それは良かったと頷きながら命の後をついて行く。多少の疑念程度なら兎も角最初から不信感マシマシだと中々面倒だからな。と思っていたんだけど

 

「俺は鹿島桜花という。いきなりで悪いが【万神連合ネオベテル・ウルトラスープレックスホールド】所属の者よその力を見せて欲しい。一騎打ちを願い出よう」

 

「あ、歓迎ってこういうこと?」

 

「違いますよ!?」

 

探索の前に色々面倒があるみたいだ。にしても何で前世から割と厄介な人間と巡り合うんだろうか?

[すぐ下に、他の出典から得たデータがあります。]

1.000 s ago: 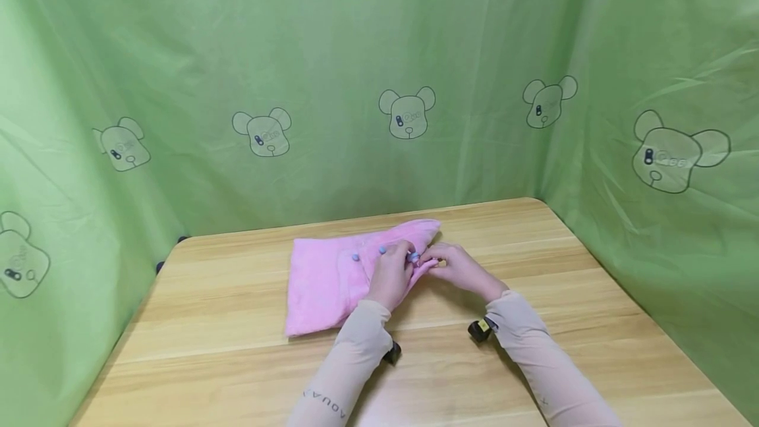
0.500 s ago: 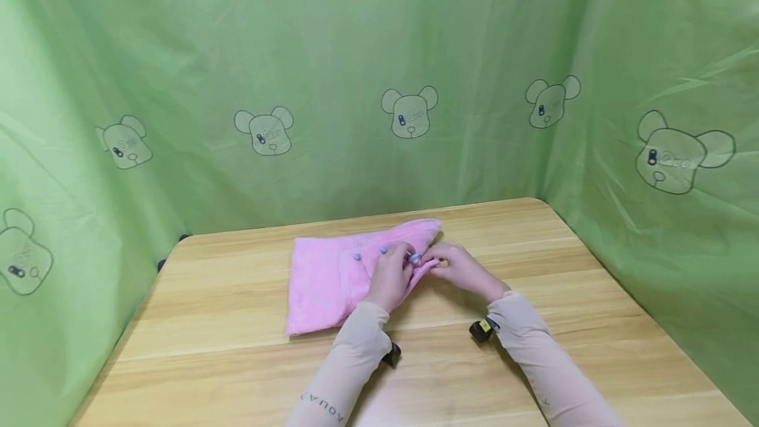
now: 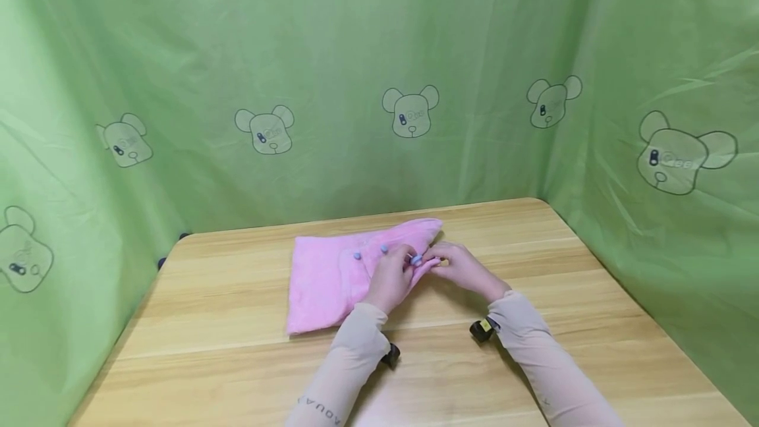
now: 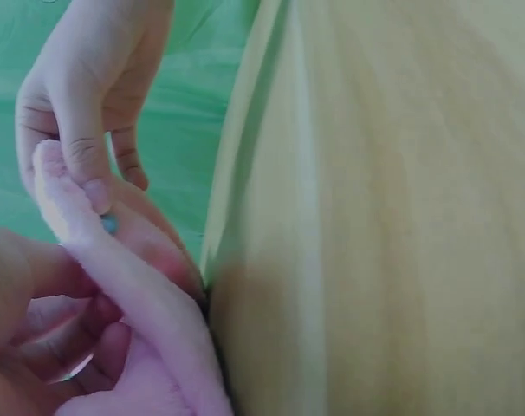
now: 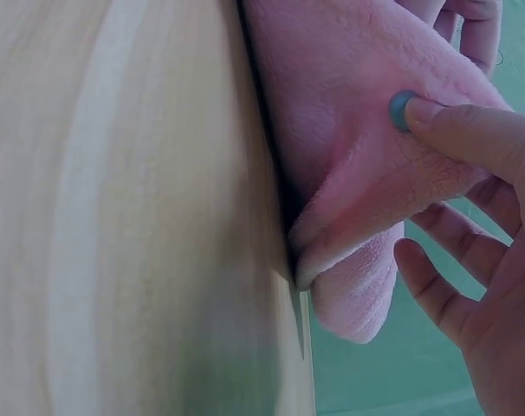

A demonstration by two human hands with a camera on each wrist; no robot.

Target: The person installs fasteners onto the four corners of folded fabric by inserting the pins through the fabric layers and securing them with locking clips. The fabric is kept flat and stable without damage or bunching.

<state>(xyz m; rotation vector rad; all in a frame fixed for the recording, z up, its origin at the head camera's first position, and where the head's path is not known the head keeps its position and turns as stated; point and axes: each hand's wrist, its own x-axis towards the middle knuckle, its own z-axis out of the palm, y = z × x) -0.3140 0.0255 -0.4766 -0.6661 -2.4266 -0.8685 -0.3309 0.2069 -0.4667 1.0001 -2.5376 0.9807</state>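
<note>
A pink plush cloth piece (image 3: 317, 275) with round blue buttons lies folded on the table, its right corner raised. My left hand (image 3: 389, 277) grips the edge of a fold, and in the left wrist view its fingers (image 4: 50, 269) curl against the pink fabric (image 4: 150, 303). From the right, my right hand (image 3: 465, 270) pinches the same raised edge. The right wrist view shows that thumb pressed by a blue button (image 5: 402, 110), with the other fingers behind the cloth. Two more buttons, one of them this blue button (image 3: 357, 256), show left of my left hand.
The wooden table (image 3: 225, 308) has a rounded far corner. Green curtains (image 3: 332, 170) printed with bear heads hang behind it and on both sides. A black wrist camera (image 3: 483, 329) sits under the right sleeve, and another black camera (image 3: 391, 355) under the left.
Both hands keep nearly the same place and hold on the cloth. The blue button between them shows slightly more now. The whole head view has shifted a little.
</note>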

読了ありがとうございました。本家様もいい具合にごちゃまぜになっているので今作も好きな作品を投下していきますよー。今回はダンまち勢の参入です。

エイナ・チュール
20代前半のネオベテル所属の優秀な受付嬢。そのルックスと人間性から看板娘的な扱いを受けているが前世のこととはいえ元々はエリート気質むき出しだったためその人気に素直に喜べないでいる。前世は上場企業の商社で狩谷が教育係、その後部下となったがヘッドハンティングされ海外に渡ったのだがハードな仕事で40代前半あたりで過労に倒れ亡くなってしまう。今世では海外に行ったことは今の所後悔とまでは行かないがそのまま慕っていた狩谷の部下でいたらどうなっていたのだろうと考えることもある。因みに覚醒者で可愛い白兎の造魔を連れている・・・因みに彼女のポジションはゲームで言う所の『前作ヒロイン』。この場合のヒロインは主人公と言われる人間の恋人というより運命の分岐点に成り得る存在の事を指す。今世のヒロインが折紙達ならエイナは前世のヒロイン、しかし今現在に置いてもその自覚は無く彼女の選択が狩谷の前世に置いて大きな分岐を齎した。それが幸福かはたまたそれ以外か、今のエイナには知るよしもない。